== DATASET EXCERPT ==

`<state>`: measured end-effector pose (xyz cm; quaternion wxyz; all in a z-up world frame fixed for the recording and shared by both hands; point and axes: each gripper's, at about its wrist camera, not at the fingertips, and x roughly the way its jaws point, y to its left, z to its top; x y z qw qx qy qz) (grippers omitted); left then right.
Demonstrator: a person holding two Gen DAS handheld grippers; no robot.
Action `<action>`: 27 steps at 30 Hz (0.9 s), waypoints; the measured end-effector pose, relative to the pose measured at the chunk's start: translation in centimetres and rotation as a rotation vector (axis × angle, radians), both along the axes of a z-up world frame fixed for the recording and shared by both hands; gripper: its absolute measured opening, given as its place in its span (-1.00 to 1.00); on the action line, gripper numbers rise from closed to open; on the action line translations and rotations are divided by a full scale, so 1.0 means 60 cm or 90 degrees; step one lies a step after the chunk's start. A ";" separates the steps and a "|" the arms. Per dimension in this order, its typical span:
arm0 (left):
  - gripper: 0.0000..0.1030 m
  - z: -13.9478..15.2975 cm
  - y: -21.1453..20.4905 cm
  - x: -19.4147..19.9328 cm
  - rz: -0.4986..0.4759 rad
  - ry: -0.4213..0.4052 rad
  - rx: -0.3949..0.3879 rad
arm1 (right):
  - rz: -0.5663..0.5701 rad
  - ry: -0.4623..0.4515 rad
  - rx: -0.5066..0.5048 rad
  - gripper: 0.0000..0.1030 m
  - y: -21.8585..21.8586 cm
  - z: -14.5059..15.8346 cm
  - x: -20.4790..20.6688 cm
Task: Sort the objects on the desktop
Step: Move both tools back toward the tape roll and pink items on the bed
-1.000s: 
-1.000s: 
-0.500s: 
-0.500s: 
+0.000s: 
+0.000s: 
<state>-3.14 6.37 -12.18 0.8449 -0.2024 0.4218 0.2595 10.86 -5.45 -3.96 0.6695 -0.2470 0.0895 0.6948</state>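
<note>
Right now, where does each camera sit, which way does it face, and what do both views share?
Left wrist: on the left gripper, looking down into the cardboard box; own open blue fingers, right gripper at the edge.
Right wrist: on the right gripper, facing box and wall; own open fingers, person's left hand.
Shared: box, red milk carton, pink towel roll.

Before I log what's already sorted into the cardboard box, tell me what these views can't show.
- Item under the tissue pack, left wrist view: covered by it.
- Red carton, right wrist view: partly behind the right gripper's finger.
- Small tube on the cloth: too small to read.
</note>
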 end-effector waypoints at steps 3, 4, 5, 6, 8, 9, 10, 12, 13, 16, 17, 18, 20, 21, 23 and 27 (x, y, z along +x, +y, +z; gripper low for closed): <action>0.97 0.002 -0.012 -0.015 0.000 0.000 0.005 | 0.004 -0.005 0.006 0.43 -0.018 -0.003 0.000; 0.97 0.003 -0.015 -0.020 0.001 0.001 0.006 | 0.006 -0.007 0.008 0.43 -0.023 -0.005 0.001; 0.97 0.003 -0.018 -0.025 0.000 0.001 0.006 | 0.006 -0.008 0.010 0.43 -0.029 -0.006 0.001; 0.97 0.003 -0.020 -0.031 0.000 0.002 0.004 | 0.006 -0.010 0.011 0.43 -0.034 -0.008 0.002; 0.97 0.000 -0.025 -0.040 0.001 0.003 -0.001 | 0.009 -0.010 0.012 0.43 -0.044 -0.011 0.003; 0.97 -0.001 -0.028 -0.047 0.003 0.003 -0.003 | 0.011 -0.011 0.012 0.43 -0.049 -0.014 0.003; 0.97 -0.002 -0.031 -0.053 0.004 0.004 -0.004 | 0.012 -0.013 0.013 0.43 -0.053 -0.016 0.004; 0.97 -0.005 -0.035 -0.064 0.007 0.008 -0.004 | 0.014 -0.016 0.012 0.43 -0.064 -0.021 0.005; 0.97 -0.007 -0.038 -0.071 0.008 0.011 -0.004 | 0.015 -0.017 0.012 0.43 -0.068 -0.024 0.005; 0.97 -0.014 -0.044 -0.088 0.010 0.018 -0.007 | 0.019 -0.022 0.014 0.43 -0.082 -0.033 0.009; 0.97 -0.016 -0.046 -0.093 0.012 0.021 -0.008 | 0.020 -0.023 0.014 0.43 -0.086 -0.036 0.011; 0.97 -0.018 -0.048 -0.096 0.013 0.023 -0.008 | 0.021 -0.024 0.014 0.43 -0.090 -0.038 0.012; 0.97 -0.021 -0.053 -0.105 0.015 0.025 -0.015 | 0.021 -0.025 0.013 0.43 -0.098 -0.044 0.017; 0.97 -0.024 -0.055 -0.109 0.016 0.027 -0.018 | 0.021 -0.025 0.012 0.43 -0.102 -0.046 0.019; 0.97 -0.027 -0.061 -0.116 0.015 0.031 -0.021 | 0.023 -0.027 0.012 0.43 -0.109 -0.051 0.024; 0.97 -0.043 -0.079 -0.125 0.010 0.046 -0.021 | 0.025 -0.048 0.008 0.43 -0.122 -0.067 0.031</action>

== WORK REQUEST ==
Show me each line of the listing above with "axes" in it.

== ANSWER TO THE EXERCISE ==
`<state>`: measured end-effector pose (xyz cm; quaternion wxyz; all in a z-up world frame fixed for the recording and shared by both hands; point and axes: each gripper's, at about its wrist camera, not at the fingertips, and x roughly the way its jaws point, y to its left, z to its top; x y z qw qx qy qz) (grippers omitted); left then right.
Action `<action>`: 27 steps at 30 Hz (0.9 s), waypoints; the measured end-effector pose, relative to the pose measured at the chunk's start: translation in centimetres and rotation as a rotation vector (axis × angle, radians), both along the axes of a z-up world frame fixed for the recording and shared by both hands; gripper: its absolute measured opening, given as its place in its span (-1.00 to 1.00); on the action line, gripper numbers rise from closed to open; on the action line translations and rotations are divided by a full scale, so 1.0 means 60 cm or 90 degrees; step one lies a step after the chunk's start. A ";" separates the steps and a "|" the arms. Per dimension in this order, its typical span:

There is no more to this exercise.